The IDXFORMAT(8) is another popular format and is required if the files are larger than 2 gigabytes. With the IDXFORMAT(8) a single file contains both the data and the indices (primary key and alternate keys). The primary key must be unique and the alternate keys may contain duplicates.

This type of file may be EBCDIC or ASCII encoded and may contain packed, binary or floating-point fields. When converting this type of file between ASCII and EBCDIC it is necessary to read the original file and create a new file since the primary key value will be changing. The alternate indices for the new file should be rebuilt after the file has been created in its ASCII-encoded format. Additional time should be allocated to provide for configuring and managing index files under the control of Micro Focus File Share. Additional information for index files may be found in the Micro Focus documentation.

Generation Data Groups (or GDG)
(Next) (Previous) (Table-of-Contents)

GDG's are sequential files.
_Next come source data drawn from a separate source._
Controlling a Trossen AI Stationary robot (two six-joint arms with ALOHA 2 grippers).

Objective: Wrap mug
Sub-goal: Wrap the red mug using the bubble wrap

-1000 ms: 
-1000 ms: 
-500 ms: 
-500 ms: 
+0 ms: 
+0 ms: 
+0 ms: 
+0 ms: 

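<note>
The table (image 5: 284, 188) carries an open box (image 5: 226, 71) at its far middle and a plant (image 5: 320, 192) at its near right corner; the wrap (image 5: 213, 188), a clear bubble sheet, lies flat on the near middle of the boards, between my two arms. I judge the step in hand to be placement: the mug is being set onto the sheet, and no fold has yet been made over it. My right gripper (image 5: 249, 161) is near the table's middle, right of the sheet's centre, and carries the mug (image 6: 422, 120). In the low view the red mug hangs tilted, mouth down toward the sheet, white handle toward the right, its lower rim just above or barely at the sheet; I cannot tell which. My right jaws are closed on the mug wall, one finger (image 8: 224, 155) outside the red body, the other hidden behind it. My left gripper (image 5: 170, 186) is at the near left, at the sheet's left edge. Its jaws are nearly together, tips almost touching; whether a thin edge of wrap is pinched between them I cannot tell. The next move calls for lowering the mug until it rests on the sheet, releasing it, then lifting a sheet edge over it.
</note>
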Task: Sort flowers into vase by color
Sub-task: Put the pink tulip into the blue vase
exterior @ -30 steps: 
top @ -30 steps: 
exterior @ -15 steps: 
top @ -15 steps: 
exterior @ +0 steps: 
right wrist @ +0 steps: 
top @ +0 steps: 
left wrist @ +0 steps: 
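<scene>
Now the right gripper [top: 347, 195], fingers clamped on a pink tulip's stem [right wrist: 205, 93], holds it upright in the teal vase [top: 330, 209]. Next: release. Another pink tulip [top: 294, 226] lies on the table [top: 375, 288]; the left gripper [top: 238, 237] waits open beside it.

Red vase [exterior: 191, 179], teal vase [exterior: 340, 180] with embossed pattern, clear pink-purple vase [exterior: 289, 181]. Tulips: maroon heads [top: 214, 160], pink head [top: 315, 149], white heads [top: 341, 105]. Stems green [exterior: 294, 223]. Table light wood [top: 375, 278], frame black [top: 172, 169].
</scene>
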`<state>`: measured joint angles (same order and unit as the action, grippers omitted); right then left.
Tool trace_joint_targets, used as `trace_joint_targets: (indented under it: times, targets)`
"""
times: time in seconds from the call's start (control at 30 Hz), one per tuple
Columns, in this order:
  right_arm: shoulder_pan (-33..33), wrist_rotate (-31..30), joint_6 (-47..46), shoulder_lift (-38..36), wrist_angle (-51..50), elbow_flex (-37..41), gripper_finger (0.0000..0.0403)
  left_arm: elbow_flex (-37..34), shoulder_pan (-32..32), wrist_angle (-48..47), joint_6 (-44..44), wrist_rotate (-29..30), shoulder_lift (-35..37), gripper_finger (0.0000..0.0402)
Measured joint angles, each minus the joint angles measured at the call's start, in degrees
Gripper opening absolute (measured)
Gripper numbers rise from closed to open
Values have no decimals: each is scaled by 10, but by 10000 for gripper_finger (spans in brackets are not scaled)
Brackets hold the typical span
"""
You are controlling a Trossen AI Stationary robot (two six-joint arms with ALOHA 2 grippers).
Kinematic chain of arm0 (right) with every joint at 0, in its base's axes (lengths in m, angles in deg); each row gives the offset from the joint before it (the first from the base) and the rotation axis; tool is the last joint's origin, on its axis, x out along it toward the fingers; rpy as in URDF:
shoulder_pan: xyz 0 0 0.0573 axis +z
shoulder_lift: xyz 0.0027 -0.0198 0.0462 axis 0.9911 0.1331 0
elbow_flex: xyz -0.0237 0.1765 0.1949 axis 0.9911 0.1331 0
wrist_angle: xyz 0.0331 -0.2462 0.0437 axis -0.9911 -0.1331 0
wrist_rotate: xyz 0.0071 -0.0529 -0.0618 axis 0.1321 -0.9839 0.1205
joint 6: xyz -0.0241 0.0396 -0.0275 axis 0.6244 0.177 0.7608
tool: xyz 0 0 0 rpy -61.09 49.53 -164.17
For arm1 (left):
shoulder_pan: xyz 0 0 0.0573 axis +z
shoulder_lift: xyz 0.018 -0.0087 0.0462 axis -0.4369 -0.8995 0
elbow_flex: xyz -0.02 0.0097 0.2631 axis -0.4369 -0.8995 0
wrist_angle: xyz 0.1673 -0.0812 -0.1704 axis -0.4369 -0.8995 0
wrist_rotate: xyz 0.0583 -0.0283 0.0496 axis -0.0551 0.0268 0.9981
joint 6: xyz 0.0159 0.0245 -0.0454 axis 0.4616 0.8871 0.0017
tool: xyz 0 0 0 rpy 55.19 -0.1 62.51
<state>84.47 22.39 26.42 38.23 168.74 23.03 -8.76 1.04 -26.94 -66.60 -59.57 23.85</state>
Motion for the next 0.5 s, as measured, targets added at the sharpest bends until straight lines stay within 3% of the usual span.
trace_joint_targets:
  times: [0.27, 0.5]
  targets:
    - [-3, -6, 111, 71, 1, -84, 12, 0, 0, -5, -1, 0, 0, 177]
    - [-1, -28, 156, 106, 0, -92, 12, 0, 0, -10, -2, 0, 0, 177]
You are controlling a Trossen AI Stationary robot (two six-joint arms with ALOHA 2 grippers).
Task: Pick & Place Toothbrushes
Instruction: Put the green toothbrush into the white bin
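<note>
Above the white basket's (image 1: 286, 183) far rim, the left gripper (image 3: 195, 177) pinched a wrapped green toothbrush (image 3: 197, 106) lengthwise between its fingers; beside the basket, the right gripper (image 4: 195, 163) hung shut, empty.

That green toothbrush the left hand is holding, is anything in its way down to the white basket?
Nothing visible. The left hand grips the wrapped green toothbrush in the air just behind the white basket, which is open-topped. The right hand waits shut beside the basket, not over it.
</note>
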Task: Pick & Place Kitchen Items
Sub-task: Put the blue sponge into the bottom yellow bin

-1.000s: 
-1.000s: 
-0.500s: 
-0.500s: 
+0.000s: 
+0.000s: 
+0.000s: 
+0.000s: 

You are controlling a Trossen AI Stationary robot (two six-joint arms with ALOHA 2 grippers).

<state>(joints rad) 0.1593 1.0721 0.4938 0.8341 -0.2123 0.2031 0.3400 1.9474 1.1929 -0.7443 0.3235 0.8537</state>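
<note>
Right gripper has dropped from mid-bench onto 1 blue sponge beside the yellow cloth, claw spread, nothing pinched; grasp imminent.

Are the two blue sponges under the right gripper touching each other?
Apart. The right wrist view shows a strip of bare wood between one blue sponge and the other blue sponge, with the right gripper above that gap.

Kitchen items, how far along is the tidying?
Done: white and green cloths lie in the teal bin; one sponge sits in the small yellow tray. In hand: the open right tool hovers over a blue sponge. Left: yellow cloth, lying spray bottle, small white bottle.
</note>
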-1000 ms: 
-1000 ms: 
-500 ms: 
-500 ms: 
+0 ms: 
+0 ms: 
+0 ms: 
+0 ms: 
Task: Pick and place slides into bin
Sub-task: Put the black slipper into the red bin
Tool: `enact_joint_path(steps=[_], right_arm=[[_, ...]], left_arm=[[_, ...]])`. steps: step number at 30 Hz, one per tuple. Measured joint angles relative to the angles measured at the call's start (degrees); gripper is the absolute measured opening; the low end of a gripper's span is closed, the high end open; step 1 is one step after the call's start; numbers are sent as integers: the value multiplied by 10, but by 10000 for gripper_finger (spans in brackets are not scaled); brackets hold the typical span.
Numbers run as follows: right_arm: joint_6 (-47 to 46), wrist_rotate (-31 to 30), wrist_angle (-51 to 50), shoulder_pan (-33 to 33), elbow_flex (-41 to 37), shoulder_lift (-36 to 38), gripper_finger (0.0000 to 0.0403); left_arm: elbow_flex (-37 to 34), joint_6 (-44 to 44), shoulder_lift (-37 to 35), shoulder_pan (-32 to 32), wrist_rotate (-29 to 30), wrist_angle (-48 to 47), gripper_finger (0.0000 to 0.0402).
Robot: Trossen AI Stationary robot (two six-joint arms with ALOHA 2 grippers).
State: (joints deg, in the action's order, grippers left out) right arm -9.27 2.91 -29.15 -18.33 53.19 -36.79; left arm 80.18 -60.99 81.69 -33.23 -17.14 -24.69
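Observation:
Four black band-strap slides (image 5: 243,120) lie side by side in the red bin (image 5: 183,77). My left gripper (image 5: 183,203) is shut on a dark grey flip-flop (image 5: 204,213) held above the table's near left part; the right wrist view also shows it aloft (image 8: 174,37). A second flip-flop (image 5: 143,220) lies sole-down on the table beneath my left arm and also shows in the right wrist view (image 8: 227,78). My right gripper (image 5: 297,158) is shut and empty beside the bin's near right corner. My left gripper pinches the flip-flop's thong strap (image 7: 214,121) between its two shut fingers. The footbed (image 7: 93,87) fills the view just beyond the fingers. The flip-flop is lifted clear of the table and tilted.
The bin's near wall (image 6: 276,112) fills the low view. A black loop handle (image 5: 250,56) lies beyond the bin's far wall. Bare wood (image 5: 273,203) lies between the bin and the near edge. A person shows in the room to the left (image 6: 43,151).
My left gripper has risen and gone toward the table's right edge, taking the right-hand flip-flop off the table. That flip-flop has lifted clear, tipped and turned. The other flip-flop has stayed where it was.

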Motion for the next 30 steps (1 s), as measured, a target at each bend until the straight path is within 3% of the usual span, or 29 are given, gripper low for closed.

At the start of job execution the system resolves all the relative GDG references in the job stream. The best example of this is when you create (+1) in one step you need to reference it as (+1) in subsequent steps of that job.

However, there is no renaming of the actual dataset names done at EOJ. Given this scenario:

1. LIMIT(3) is in effect
2. G0001V00, G0002V00, and G0003V00 exist at start of job
3. (+1) is created during the job (i.e. G0004V00)

At EOJ, the G0001V00 dataset will "roll off" and be disassociated with the GDG. It may be deleted as well depending on whether or not SCRATCH or NOSCRATCH has been specified for the GDG. So the datasets associated with the GDG at EOJ will actually be G0002V00, G0003V00, and G0004V00 (keeping in mind that G0001V00 may still exist and be in the catalog). The highest numbered G????v00 datasets that exist at EOJ will remain associated with the GDG as governed by the LIMIT.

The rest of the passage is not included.